In this paper, we will assess the impact of the USSFTA on Singapore’s trade and how the relationship between Singapore and its Asian neighbours has changed through this agreement.
Before evaluating the impact of the USSFTA, a comprehensive look into the specific content of the agreement is needed. It is worth mentioning that the commitments established exceed the obligations imposed by the WTO and the North American Free Trade Agreement in several areas including intellectual property, customs, e-commerce and telecommunications. In the following paragraph, we will summarize the most important provisions of this agreement.
2.1 Tariff Reductions
Under the USSFTA, all products exported from Singapore to the US enjoy preferential duty free treatment, providing the goods comply with the rules of origin of the Agreement. This essentially means that all trade of goods have been liberalised, however, some tariffs were immediately eliminated while it was agreed that others would be reduced progressively over time until becoming 0. To illustrate this with an example, before the USSFTA, 44% of the exports of IT were subject to tariffs. Today 100% of these goods are duty-free.
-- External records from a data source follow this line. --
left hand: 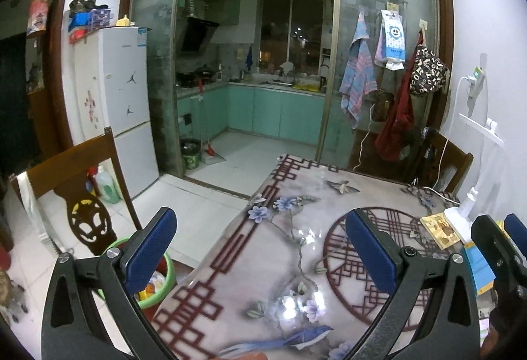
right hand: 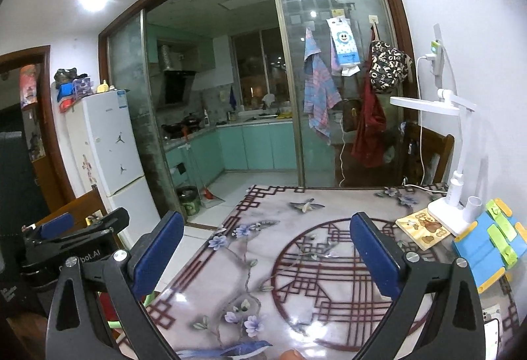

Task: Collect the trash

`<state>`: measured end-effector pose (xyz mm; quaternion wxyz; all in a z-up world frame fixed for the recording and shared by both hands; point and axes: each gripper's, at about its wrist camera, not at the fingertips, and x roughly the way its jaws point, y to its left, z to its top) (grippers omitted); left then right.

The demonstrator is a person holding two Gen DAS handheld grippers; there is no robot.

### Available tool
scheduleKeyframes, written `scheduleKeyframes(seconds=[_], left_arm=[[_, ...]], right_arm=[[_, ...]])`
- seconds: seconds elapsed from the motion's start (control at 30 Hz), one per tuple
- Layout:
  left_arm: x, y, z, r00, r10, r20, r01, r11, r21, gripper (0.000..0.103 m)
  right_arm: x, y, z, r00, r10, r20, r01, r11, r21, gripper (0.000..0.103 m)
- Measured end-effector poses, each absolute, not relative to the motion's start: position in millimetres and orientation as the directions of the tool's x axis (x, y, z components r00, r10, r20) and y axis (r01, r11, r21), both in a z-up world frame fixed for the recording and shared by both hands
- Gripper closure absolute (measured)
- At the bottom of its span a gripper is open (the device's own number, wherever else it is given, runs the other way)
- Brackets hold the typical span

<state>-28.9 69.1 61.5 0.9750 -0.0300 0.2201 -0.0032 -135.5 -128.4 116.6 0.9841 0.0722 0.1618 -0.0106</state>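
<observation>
My left gripper (left hand: 260, 248) is open and empty above the left part of the table (left hand: 296, 261), which has a glossy flower-and-lattice cloth. A green trash bin (left hand: 158, 287) with rubbish inside stands on the floor at the table's left edge, partly hidden behind my left finger. My right gripper (right hand: 266, 248) is open and empty above the table (right hand: 296, 277). The left gripper (right hand: 79, 234) shows at the left of the right wrist view. The right gripper's fingers (left hand: 500, 244) show at the right edge of the left wrist view. No loose trash shows on the cloth.
A wooden chair (left hand: 75, 195) stands left of the table, next to a white fridge (left hand: 125, 103). On the table's right side are a white desk lamp (right hand: 454, 195), a yellow picture book (right hand: 423, 228) and a blue-green holder (right hand: 490, 241). Another chair (right hand: 428, 155) stands at the far end.
</observation>
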Motion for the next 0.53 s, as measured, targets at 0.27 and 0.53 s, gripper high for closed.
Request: scheduleKeyframes(seconds=[0.27,0.53], left_arm=[[-25,60,62,0.899,-0.03,-0.437,0.006,0.998,-0.056,0.0],[-14,45,53,0.871,-0.084,-0.485,0.061,0.996,-0.062,0.0]], right_arm=[[-133,-137,115,0.945,0.001,-0.326,0.051,0.987,0.15,0.001],[-122,-147,108,0.94,0.002,-0.342,0.058,0.985,0.164,0.001]])
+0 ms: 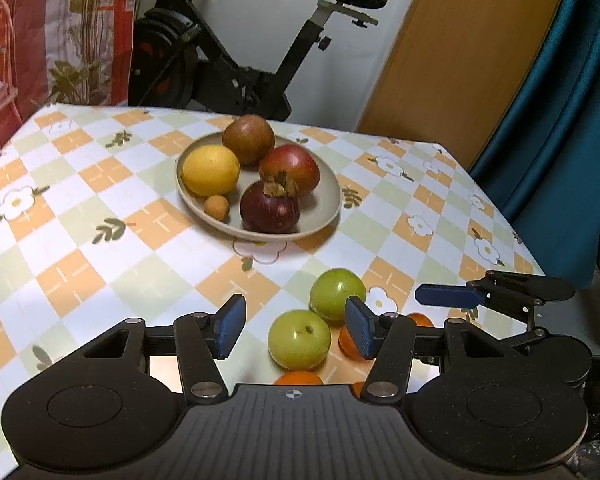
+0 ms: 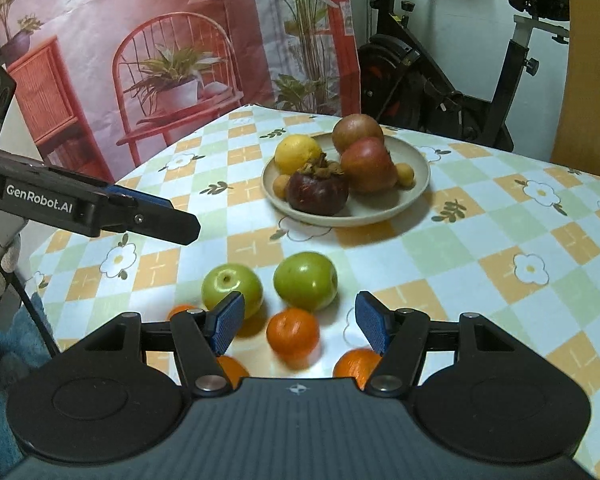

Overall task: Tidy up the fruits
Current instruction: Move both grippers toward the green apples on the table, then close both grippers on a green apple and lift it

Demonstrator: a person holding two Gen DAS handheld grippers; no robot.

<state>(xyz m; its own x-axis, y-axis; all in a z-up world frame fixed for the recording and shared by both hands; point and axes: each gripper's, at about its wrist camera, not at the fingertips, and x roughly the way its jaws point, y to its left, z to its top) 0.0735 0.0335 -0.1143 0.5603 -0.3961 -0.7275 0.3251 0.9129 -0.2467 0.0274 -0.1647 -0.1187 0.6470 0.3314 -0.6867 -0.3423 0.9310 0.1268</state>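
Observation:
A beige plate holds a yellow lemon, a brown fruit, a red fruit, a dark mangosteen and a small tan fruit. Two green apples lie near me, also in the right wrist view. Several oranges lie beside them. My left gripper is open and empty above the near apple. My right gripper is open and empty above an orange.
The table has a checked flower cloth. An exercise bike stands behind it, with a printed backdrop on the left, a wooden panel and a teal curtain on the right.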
It is important to mention that only goods originating from the US or Singapore are able to perceive the tariff reductions.
2.2 Outward Sourcing
The aim of the USSFTA is to encourage trade by eliminating or reducing tariffs. The main areas in which Singapore can benefit from cost-savings are Electronics and Information Technology, Precision Instruments, Chemicals and Petrochemicals, Processed Food and Textiles. The concept of “outward sourcing” is a key element covered by the agreement. According to this, a product may accumulate the value add of all work done in Singapore making it “Singapore originating” as long as the final stage in the manufacturing process takes place in Singapore. This reflects the reality in the manufacturing pattern in most modern countries, where labour intensive components are outsourced to other locations to benefit from lower costs of production and the more sophisticated processes are carried out domestically. Thus, Singapore companies will be able to retain higher value activities whilst outsourcing low end ones to neighbouring countries.